'''

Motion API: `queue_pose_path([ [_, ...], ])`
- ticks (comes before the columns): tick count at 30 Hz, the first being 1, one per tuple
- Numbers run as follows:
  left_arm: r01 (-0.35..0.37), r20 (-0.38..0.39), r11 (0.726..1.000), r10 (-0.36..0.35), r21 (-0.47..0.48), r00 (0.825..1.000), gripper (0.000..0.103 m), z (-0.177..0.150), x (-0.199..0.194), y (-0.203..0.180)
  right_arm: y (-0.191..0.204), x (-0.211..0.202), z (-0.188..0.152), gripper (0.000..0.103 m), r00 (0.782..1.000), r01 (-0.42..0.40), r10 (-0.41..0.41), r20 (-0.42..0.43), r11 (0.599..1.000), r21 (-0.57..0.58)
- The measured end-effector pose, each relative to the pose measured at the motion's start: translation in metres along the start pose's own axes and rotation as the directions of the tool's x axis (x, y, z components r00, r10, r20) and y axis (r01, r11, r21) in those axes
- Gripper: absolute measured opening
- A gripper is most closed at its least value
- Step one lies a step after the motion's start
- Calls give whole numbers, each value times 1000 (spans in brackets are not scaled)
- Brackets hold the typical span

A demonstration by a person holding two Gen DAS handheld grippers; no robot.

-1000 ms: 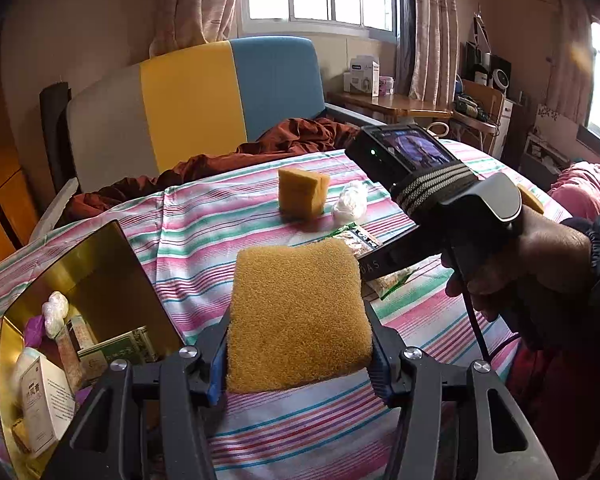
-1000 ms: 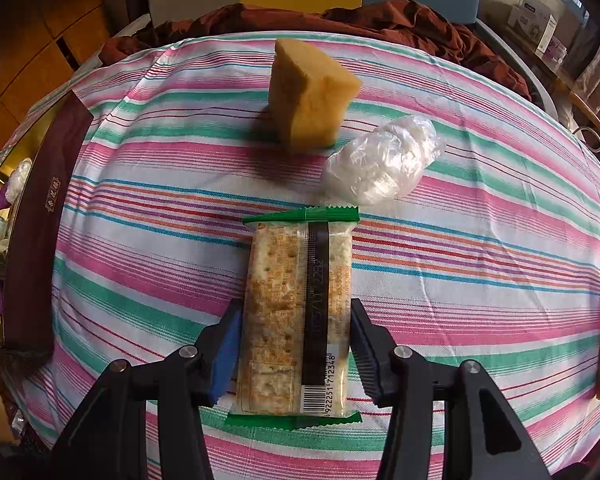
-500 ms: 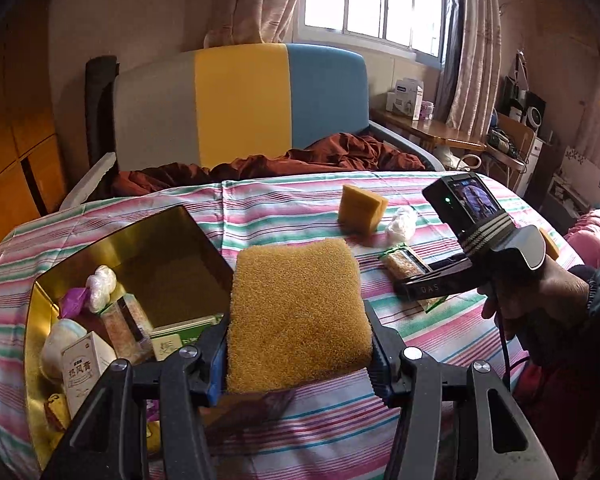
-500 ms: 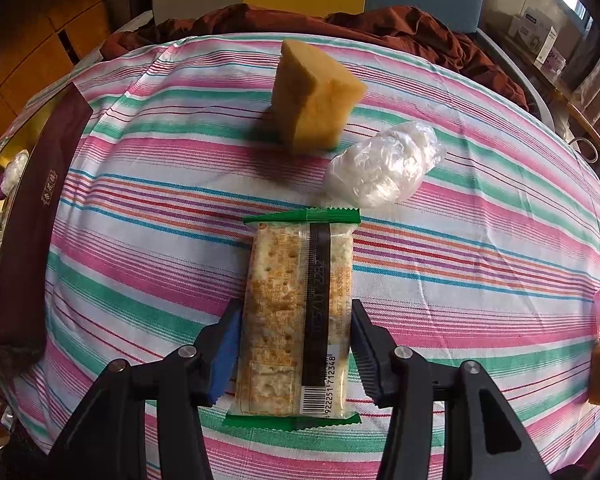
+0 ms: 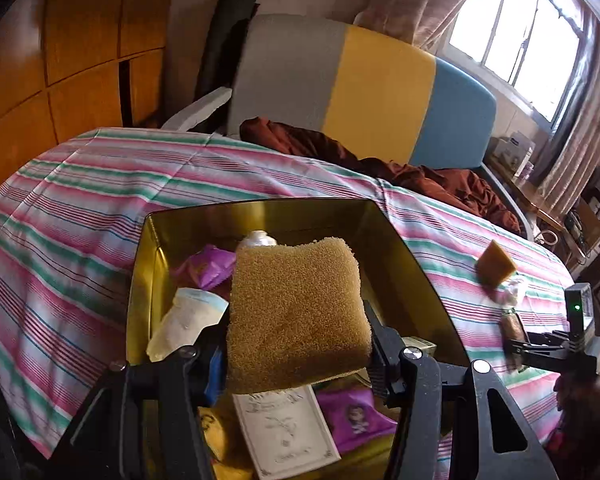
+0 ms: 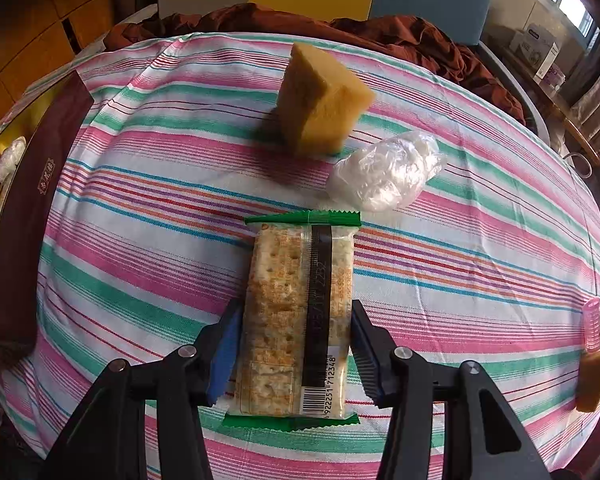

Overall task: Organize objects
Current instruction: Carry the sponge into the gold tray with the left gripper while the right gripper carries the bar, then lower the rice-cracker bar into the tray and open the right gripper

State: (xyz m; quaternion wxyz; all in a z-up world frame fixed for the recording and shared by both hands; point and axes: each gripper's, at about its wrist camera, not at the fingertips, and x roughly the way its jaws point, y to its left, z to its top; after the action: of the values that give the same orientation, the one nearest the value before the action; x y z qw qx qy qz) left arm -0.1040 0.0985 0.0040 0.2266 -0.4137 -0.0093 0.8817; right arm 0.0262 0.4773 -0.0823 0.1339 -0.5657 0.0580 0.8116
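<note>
My left gripper is shut on a flat brown sponge and holds it over the open golden tin. The tin contains purple packets, a white card box and a pale pouch. My right gripper is shut on a green-edged cracker pack, low over the striped tablecloth; whether the pack touches the cloth I cannot tell. In the left wrist view that right gripper appears at the far right, with a hand behind it.
A yellow sponge block and a crumpled clear plastic bag lie beyond the cracker pack. The tin's maroon side is at the left. A pink roller and a tan block sit at the right edge. A sofa stands behind.
My left gripper has swung left with the sponge, from over the bare cloth to above the golden tin, and has rolled. The right gripper has stayed on the cracker pack.
</note>
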Motion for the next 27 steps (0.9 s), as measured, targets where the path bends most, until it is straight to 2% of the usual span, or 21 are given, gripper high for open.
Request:
queue_pose_path([
  [8, -81, -92, 996, 79, -21, 993, 58, 8, 43, 27, 7, -2, 0, 50, 1000, 16, -16, 5, 1000, -20],
  [11, -105, -107, 994, 102, -18, 989, 76, 7, 51, 29, 9, -2, 1, 50, 1000, 13, -13, 5, 1000, -18],
  [14, -110, -107, 994, 106, -29, 989, 76, 7, 50, 33, 9, -3, 1, 50, 1000, 12, -12, 5, 1000, -18],
  [18, -126, -63, 991, 123, -42, 990, 76, 3, 33, 35, 13, -5, 2, 45, 1000, 13, -13, 10, 1000, -22],
  [22, -150, 13, 988, 151, -31, 988, 80, -7, 4, 32, 13, -9, 2, 43, 1000, 20, -19, 17, 1000, -21],
  [27, -165, 82, 986, 164, 2, 983, 82, -20, -24, 24, 22, -23, 3, 42, 998, -22, 22, 52, 1000, -7],
])
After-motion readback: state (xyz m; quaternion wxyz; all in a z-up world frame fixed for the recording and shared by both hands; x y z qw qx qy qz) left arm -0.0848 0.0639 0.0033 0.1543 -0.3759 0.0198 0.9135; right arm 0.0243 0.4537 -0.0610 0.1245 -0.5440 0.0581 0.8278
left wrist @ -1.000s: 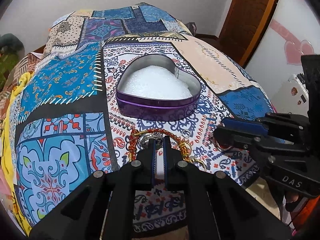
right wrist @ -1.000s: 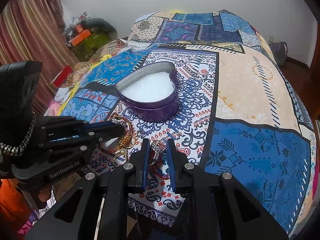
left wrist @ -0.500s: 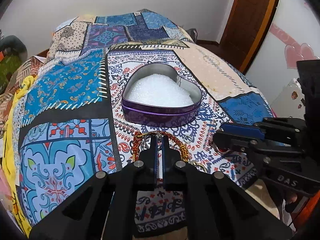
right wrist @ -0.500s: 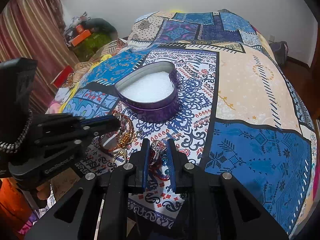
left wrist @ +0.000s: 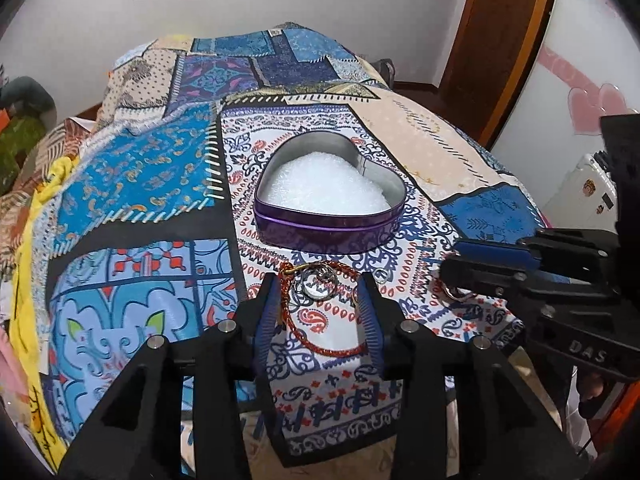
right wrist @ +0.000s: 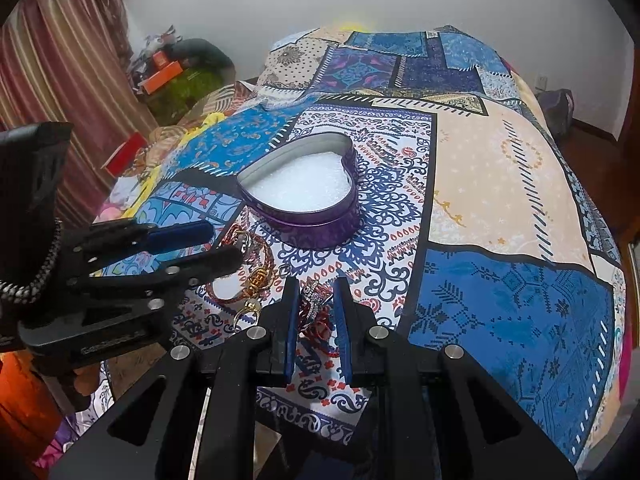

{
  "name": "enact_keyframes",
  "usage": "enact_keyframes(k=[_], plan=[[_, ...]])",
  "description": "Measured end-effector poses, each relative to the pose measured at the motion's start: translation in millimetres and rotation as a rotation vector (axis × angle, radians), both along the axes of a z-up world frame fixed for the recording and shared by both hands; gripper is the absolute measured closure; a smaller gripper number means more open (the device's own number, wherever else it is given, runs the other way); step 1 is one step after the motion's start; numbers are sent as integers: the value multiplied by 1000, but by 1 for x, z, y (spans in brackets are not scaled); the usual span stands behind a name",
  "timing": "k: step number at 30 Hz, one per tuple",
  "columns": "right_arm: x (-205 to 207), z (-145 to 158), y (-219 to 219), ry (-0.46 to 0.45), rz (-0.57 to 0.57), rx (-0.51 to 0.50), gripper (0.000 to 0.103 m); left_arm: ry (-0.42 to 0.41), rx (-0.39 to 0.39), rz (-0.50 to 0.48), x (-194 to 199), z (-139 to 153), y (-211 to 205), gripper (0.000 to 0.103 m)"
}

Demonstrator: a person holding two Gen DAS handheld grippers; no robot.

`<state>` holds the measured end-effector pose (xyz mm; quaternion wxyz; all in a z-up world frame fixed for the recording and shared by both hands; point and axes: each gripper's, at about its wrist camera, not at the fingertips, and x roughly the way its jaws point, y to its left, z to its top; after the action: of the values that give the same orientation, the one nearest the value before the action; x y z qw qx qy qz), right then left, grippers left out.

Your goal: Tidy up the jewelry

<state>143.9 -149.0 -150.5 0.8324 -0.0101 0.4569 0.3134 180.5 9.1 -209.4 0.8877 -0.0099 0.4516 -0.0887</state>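
A purple heart-shaped tin (left wrist: 326, 226) with white foam inside sits open on the patterned bedspread; it also shows in the right wrist view (right wrist: 304, 220). My left gripper (left wrist: 320, 300) is open, its fingers either side of a red-and-gold braided bracelet (left wrist: 312, 340) and a silver ring (left wrist: 318, 284) lying on the cloth. My right gripper (right wrist: 316, 298) is shut on a silver jewelled ring (right wrist: 313, 300), held just above the cloth. The bracelet with its gold charm (right wrist: 256, 280) lies to its left.
A small silver ring (left wrist: 382, 276) lies on the cloth right of my left gripper. The bed's near edge is just below both grippers. Clutter and a striped curtain (right wrist: 72, 80) stand at the left, a wooden door (left wrist: 504, 40) at the right.
My left gripper has opened, letting go of the bracelet and ring, and lifted back a little. My right gripper has stayed shut on its ring.
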Motion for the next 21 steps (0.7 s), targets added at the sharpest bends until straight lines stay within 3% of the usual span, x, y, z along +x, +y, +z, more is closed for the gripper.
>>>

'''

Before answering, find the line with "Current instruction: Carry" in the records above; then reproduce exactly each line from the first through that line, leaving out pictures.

**RESULT:**
Motion API: `queue_pose_path([ [_, ...], ])`
- ticks (comes before the columns): tick count at 30 Hz, the first being 1, one per tuple
- Numbers run as follows:
  left_arm: r01 (-0.35..0.37), r20 (-0.38..0.39), r11 (0.726..1.000), r10 (-0.36..0.35), r21 (-0.47..0.48), r00 (0.825..1.000), gripper (0.000..0.103 m), z (-0.177..0.150), x (-0.199..0.194), y (-0.203..0.180)
  right_arm: y (-0.191..0.204), x (-0.211..0.202), z (-0.188..0.152), gripper (0.000..0.103 m), r00 (0.782..1.000), r01 (-0.42..0.40), r10 (-0.41..0.41), r20 (-0.42..0.43), r11 (0.599..1.000), r21 (-0.57..0.58)
- The measured end-effector pose, each relative to the pose measured at the motion's start: translation in metres along the start pose's own axes and rotation as the directions of the tool's x axis (x, y, z components r00, r10, r20) and y axis (r01, r11, r21) in those axes
- Gripper: absolute measured opening
- A gripper is most closed at its least value
- Step one lies a step after the motion's start
- Calls give whole numbers, each value times 1000 (spans in brackets are not scaled)
- Brackets hold the typical span

A demonstration by a person holding two Gen DAS handheld grippers; no robot.

-1000 ms: 
-1000 ms: 
-500 ms: 
-500 ms: 
+0 ms: 
+0 ms: 

Overall task: Organize objects
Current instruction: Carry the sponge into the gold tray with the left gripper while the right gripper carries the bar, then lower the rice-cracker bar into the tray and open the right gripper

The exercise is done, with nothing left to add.